Most years the outcome of the International Impac Dublin Literary Award is an intriguing conclusion to a lengthy campaign. The longlist should prove an enticing curtain-raiser and it was fun to see Arthur Phillip's utterly eccentric The Tragedy of Arthur make it through to the final 10. But what a shame that Thomas Pletzinger's Funeral for a Dog – nominated by a Bremen library – did not attract the judges.


Foreign focus
The strength of Impac has always been to highlight foreign fiction in translation. The Icelandic poet Sjon's shortlist contender From the Mouth of the Whale, for all its biblical intensity, is overwhelmed by its own rhetoric, yet it made the shortlist.

Andrew Miller won the Impac in 1999 with Ingenious Pain. His 2013 contender Pure, won the Costa Book of the Year, yet it is a slight work consisting of flourishes and does not sustain its historical setting, while appearing to totter on the edge of farce.

All of this criticism may seem like pointless moaning. But there is a point: Impac is a good prize, and an important showcase for international fiction. Selecting the shortlist is even more important than deciding on the winner. Neither City of Bohane nor The Faster I Walk, the Smaller I Am, are obvious major prizewinners, yet they are both engagingly human and they dwarfed the shortlist.

By contrast, the shortlist for the 2013 Frank O'Connor International Short Story award is a bold one. It includes Joyce Carol Oates with Black Dahlia & White Rose – not for nothing is this most daring of writers described as "dangerous". Also shortlisted is Claire Vaye Watkins for Battleborn. The Canadian-based Hungarian Tamas Dobozy, whose brilliant story The Restoration of the Villa Where Tibor Kalman Once Lived won a Pen/O Henry award, is a serious contender with Siege 13, while the presence of the Swiss Peter Stamm casts a big shadow.

Yet nothing is definite; also shortlisted is Deborah Levy with Black Vodka, Ten Stories while the quiet, understated reflective fictions of David Constantine, author of The Shieling, shortlisted in 2010 when Ron Rash won with his superb Burning Bright collection, is again shortlisted, this time for Tea at the Midland and Other Stories. The title story won the 2010 BBC National Short Story Award.

Now in its ninth year, the Frank O’Connor International Short Story award has been won by Edna O’Brien, the only Irish winner to date. This year’s shortlist is the strongest in its history. Stamm should win but readers know that each of these collections has a claim.

It is quite an endorsement of a prize whose previous winners include Rash and Yiyun Li. The latter, having won the inaugural award with A Thousand Years of Good Prayers (2005), published her first novel The Vagrants (2009) and was again shortlisted for the Frank O'Connor in 2011 with Gold Boy, Emerald Girl.


Novel vs short story
Volumes of short stories still struggle for publication – or so publishers claim.

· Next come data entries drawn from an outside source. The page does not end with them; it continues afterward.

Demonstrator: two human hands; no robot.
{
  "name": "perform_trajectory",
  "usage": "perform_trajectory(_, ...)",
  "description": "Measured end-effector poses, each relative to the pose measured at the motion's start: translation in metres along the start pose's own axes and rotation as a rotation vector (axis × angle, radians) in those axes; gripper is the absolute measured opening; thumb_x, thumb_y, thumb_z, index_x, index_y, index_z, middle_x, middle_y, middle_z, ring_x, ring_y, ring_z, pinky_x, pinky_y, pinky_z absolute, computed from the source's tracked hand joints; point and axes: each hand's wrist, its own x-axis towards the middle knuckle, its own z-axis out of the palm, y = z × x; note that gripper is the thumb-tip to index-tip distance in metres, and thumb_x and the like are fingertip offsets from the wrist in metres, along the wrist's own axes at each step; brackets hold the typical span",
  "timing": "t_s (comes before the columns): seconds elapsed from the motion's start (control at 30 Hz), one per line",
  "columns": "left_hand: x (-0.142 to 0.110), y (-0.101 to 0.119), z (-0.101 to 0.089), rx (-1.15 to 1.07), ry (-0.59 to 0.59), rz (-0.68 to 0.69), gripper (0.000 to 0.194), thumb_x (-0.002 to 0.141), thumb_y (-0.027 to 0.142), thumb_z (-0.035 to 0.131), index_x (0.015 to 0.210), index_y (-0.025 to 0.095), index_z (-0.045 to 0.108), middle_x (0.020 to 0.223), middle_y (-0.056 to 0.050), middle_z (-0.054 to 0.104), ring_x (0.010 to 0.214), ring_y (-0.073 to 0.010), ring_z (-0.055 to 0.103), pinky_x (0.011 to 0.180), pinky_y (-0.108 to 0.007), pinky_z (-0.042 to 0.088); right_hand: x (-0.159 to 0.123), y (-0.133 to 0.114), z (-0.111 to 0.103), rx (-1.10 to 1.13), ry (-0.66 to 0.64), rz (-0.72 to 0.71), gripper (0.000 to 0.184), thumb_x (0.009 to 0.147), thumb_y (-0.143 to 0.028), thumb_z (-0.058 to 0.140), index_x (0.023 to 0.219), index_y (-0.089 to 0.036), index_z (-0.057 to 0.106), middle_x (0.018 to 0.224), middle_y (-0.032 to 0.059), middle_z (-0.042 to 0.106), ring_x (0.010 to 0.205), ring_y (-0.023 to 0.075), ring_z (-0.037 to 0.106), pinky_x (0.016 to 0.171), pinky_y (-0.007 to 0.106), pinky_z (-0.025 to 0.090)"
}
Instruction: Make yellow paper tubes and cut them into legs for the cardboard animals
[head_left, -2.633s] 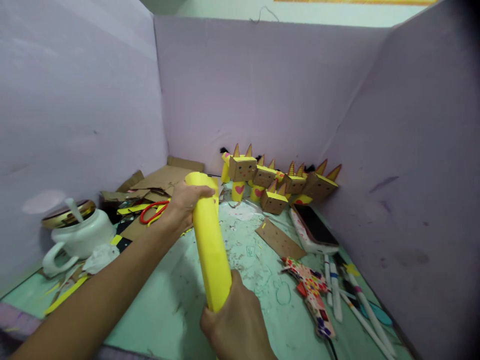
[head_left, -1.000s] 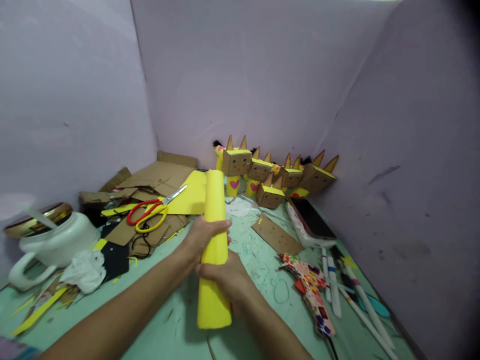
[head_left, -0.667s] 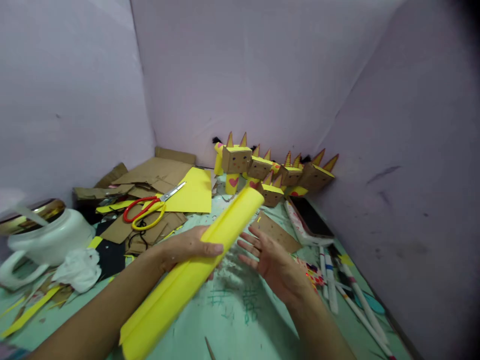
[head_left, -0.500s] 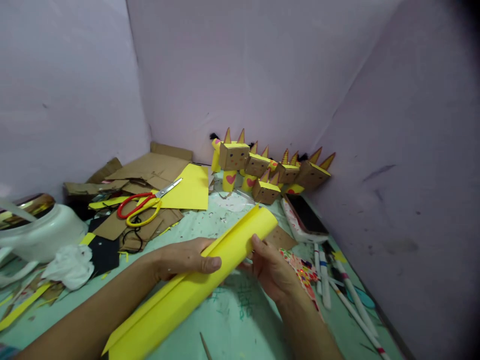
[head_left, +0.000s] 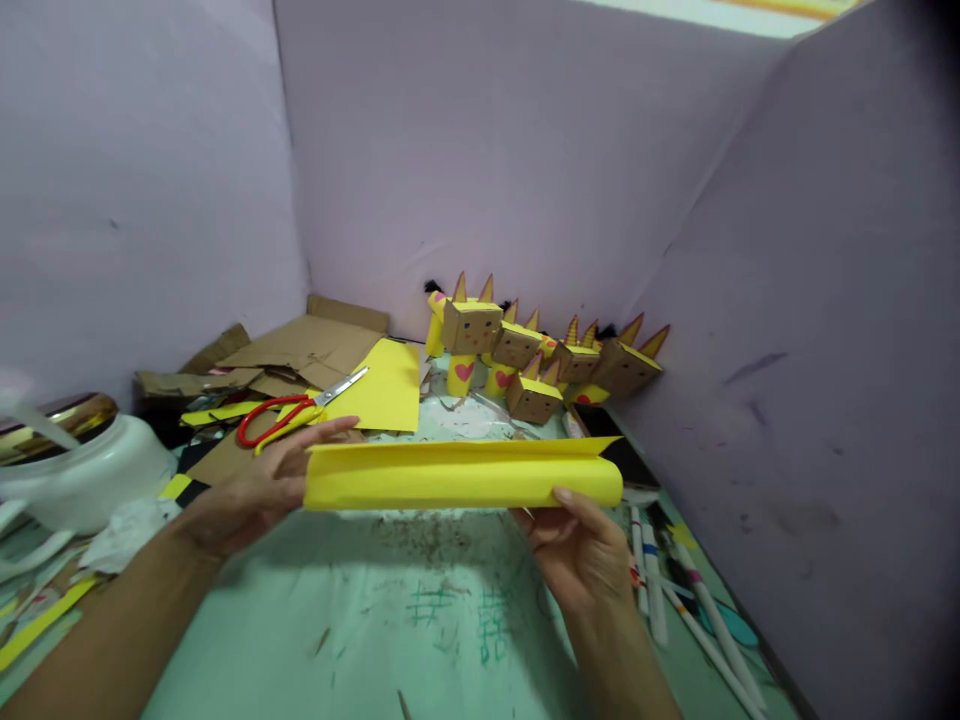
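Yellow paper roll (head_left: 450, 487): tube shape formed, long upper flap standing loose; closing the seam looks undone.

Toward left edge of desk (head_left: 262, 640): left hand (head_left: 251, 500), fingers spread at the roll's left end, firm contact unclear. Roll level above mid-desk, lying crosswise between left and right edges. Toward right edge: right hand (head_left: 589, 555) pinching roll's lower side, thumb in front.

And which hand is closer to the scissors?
Left. The left hand is just in front of the scissors; the right hand is farther off, to their right, holding the yellow paper roll.
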Motion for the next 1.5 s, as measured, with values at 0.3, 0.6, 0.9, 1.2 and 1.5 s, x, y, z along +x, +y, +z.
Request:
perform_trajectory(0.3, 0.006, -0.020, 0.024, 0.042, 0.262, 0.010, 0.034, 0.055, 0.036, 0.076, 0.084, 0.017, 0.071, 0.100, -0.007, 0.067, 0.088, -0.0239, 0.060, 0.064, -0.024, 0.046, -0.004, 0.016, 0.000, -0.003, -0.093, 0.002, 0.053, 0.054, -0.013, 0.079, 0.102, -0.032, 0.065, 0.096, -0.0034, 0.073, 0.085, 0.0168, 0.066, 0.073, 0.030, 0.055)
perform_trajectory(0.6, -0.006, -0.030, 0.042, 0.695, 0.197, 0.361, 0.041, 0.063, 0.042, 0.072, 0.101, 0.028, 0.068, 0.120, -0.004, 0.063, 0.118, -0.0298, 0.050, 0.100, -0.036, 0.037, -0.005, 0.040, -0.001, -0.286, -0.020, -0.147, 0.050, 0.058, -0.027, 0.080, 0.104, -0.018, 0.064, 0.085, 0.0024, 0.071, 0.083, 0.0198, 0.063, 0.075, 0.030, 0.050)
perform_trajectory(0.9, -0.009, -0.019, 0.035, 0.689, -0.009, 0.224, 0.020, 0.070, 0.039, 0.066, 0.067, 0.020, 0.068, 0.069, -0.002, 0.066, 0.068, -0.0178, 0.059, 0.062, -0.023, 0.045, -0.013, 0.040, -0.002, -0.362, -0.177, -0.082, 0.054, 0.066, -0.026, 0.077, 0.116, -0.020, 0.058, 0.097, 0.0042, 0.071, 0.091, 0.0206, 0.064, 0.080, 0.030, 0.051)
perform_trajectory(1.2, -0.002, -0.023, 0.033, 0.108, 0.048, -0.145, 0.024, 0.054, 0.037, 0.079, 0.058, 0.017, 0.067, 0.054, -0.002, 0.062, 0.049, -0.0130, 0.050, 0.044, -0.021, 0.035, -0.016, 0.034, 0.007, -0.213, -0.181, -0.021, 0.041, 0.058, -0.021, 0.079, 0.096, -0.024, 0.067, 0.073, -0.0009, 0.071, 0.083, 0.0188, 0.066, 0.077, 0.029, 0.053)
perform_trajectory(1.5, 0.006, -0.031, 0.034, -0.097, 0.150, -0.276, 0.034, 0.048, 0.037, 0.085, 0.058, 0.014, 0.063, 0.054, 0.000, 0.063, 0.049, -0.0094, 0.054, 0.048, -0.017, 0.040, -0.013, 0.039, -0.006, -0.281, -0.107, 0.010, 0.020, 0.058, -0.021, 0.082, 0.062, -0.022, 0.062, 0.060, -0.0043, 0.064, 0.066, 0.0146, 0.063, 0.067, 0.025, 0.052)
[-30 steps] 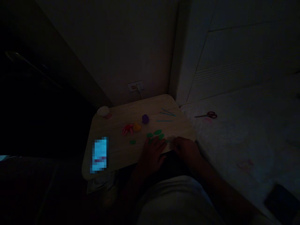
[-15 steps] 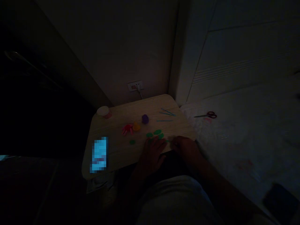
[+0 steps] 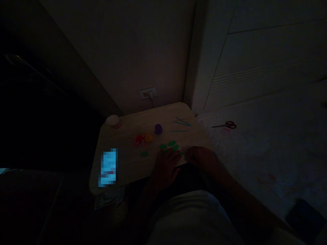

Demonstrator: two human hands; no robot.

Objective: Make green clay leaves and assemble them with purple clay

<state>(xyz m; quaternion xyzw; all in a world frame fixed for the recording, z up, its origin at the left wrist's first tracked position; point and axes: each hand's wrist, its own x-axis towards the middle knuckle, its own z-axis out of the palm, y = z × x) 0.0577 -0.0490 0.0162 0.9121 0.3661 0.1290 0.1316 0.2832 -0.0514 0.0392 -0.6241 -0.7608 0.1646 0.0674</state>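
Note:
My left hand (image 3: 166, 166) lies flat at the table's near edge, fingers stretched out over the lower green pieces and partly hiding them. Several flat, leaf-like green pieces (image 3: 172, 143) sit just beyond its fingertips. A lone green piece (image 3: 144, 154) rests to the left. Close by on the right, my right hand (image 3: 201, 157) is closed with its fingers pinched low over the table; what they hold is too dark to make out. A small green bit (image 3: 181, 153) shows between the two hands.
On the wooden table (image 3: 133, 166) are a purple lump (image 3: 158, 129), an orange lump (image 3: 148, 137), a red-pink piece (image 3: 139, 140), thin blue sticks (image 3: 179, 131), a tub (image 3: 113, 121) and a lit, blurred screen (image 3: 108, 168). Scissors (image 3: 224, 125) lie on the white surface at right.
My right hand has shifted very slightly to the left, its fingers still pinched. My left hand and the pieces on the table stay where they were.

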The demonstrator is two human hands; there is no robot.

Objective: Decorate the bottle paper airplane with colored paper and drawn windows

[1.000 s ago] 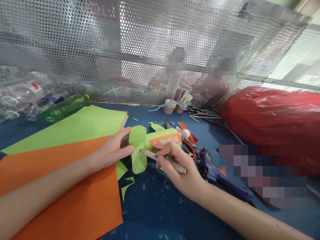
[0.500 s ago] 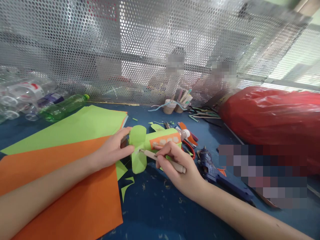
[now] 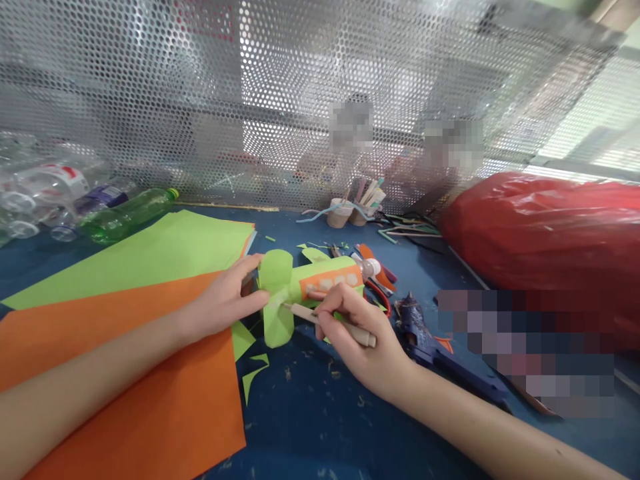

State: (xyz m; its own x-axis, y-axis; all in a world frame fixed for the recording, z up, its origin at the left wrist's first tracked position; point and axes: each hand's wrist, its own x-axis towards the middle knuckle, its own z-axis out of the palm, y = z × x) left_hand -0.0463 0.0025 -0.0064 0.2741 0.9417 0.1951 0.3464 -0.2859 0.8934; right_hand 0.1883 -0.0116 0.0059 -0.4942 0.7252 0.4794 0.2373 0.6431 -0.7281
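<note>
A plastic bottle wrapped in green and orange paper (image 3: 327, 270) lies on its side on the blue table, its white cap toward the right. Light squares run along its orange band. At its left end stands a rounded green paper piece (image 3: 278, 327) with a pale mark on it. My left hand (image 3: 230, 293) grips that end, thumb and fingers at the paper's left edge. Pinched in my right hand (image 3: 357, 327) is a light-coloured marker (image 3: 305, 313), its tip at the green piece near the mark. Whether the tip touches the paper, I cannot tell.
Green sheets (image 3: 150, 253) and an orange sheet (image 3: 190, 400) lie at left, with green scraps (image 3: 256, 375) beside them. Plastic bottles (image 3: 130, 215) stand behind. A blue glue gun (image 3: 440, 353), scissors (image 3: 377, 297), pen cups (image 3: 340, 215) and a red bag (image 3: 550, 247) occupy the right.
My right hand and the marker have shifted slightly to the right, and the tip has moved a little right across the green piece. My left hand keeps its place.
</note>
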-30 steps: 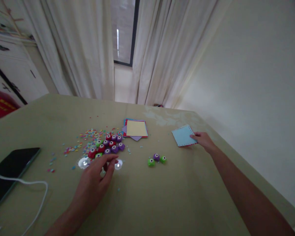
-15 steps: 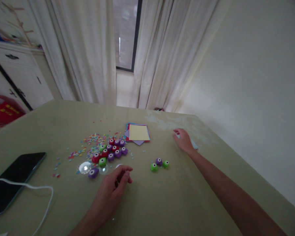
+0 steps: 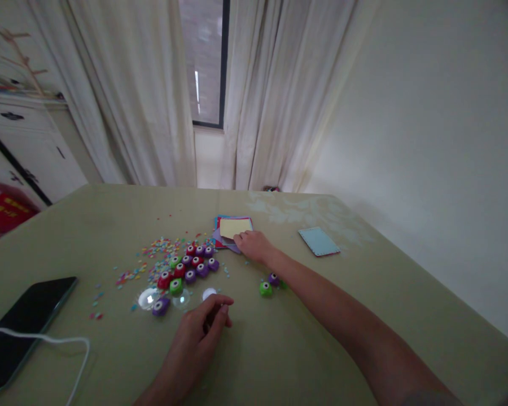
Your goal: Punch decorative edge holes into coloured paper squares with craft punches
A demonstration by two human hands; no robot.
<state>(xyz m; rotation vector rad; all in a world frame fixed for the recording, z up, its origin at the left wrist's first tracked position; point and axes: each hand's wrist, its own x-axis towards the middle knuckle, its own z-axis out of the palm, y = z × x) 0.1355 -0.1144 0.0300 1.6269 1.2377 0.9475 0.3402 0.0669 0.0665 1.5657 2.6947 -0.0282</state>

Yet the great short story appears to inhabit a more rarefied realm than its longer counterpart, the novel.

It does seem ironic that Kevin Barry – a supreme exponent of the short-story form – has taken a major international prize for a debut novel that had been shortlisted for the 2011 Costa First Novel Award, while Joyce Carol Oates, veteran author of so many novels, is now competing for a major short-fiction award.

By faulting this year’s Impac shortlist, I intend to diminish neither the prize nor its winner, but I do feel strongly that when the readers of the world prove so astute in their nominations, the judges must pay greater heed. No two juries will select the same shortlist; judges no doubt disagree. But this year, as with most years, library readers provided the International Impac Dublin Literary Award judges with a fascinating longlist.

It was, sadly, one which this year’s shortlist did not reflect.